Dans l’après-midi du mercredi 13 mai 2026, le Vice-président de la république du Burundi Prosper Bazombanza, est rentré d’une mission de travail, qu’il a successivement effectuée en républiques de la Djibouti et du Kenya. Prosper Bazombanza a informé à la presse qu’il a représenté le chef de l’Etat burundais et président en exercice de l’Union africaine, Evariste Ndayishimiye, dans les cérémonies officielles d’investiture du président djiboutien, Ismaïl Omar Guelleh, ainsi que les assises du Sommet France-Afrique, qui s’est tenu à Naïrobi en république du Kenya.

A son arrivée à l’aéroport international Melchior Ndadaye, M. Bazombanza a indiqué qu’il venait de rentrer d’une mission de travail effectuée en république de Djibouti et du Kenya. « Nous sommes parti en Djibouti, sous la délégation du président de la république du Burundi, pour lui représenter dans les cérémonies d’investiture de son homologue djiboutien, qui venait d’obtenir son nouveau mandat de cinq ans à la tête de son pays.
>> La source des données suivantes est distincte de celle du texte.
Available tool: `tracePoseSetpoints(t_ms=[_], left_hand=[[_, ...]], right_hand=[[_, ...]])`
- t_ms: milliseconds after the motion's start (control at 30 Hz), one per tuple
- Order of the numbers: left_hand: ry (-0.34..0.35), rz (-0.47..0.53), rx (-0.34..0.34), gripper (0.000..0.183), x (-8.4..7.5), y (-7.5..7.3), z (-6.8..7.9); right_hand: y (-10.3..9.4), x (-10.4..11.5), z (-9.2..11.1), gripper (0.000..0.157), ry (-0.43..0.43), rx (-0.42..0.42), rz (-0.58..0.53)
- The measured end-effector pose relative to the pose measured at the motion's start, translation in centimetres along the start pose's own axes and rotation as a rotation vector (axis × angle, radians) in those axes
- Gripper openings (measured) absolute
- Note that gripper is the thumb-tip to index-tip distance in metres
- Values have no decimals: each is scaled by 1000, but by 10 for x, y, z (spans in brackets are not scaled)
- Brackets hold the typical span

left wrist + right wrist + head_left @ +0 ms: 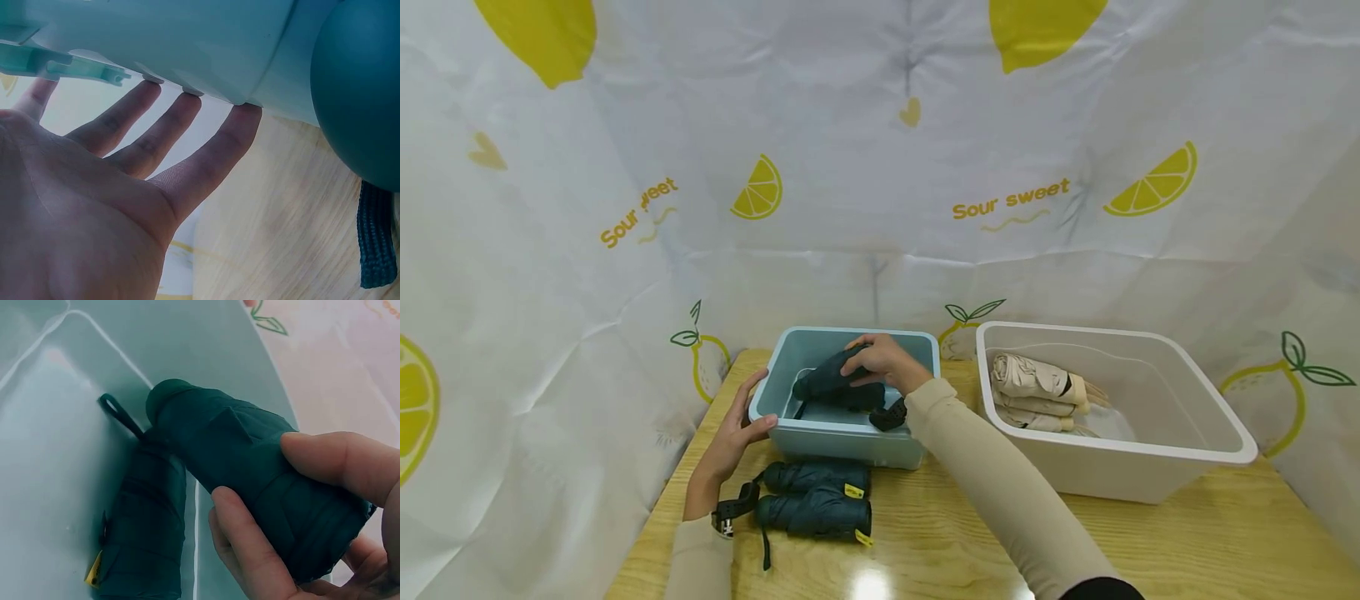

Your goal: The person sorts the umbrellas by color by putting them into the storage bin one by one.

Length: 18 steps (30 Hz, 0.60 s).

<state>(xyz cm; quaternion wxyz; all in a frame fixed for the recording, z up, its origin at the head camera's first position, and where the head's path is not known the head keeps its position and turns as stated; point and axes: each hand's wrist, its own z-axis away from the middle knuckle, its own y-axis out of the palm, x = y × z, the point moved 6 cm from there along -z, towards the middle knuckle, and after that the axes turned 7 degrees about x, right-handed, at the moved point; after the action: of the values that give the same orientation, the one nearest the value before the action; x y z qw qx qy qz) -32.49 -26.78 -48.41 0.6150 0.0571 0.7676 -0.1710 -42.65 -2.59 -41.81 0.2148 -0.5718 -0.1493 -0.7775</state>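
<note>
My right hand (pixel 889 362) grips a folded dark green umbrella (pixel 231 469) between thumb and fingers, tilted inside the blue-green bin (pixel 850 443). A second folded umbrella (pixel 144 531) lies on the bin's floor beneath it, with a wrist loop and a yellow tag showing. At the bin's left side, my left hand (pixel 730 437) touches the outer wall with fairly straight, spread fingertips (pixel 247 115). Two more folded umbrellas, a farther one (pixel 816 477) and a nearer one (pixel 812 512), lie side by side on the table just in front of the bin.
A larger white bin (pixel 1120 450) stands to the right, with several rolled beige cloth bundles (pixel 1033 379) at its left end. Under everything is a wooden table (pixel 955 533). A lemon-print sheet (pixel 865 200) hangs behind and at the sides.
</note>
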Motion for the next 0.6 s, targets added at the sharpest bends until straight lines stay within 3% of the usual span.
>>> tracePoseSetpoints(t_ms=[333,600], left_hand=[[6,15,6,77,1,0,1],[-1,11,0,77,2,0,0]], right_hand=[[7,-3,-8,38,20,31,113],[9,-4,-15,37,48,36,124]])
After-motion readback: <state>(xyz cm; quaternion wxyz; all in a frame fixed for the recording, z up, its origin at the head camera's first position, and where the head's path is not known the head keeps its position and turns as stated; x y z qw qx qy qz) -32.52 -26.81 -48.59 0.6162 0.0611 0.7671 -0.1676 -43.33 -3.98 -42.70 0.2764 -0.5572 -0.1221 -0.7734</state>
Compte tenu de bonnes relations d’amitié et de coopération qui existent entre le Burundi et la Djibouti, surtout en son plan que le chef de l’Etat burundais est aussi président en exercice de l’Union africaine, la présence dans ces cérémonies d’investiture était une nécessité », a ajouté le Vice président de la République.
Après la Djibouti, M. Bazombanza a poursuivi sa mission de travail à Nairobi, en république du Kenya, où il a également représenté le président de la république du Burundi, dans les assises du Sommet France-Afrique, qui s’est tenu à Nairobi, regroupant différents partenaires au développement entre l’Europe, en particulier la France, et les pays africains.
Au cours de ce forum qui a duré deux jours, M. Bazombanza a signalé que les différents partenaires et intervenants dans le développement, ainsi que les partenaires européens et africains se sont convenus à mettre en place, dans le cadre de coopération bilatérale ou multilatérale entre certains pays européens, notamment la France, et les pays africains, un partenariat soit basé sur les priorités tracées au niveau national. «Et désormais, nous avons jugé bon de couper court avec tous les financements qui viendraient, non pas pour soutenir les programmes du gouvernement, mais plutôt tous les financements qui devront être dirigés vers les priorités mises en avant par les gouvernements », a mentionné M. Bazombanza.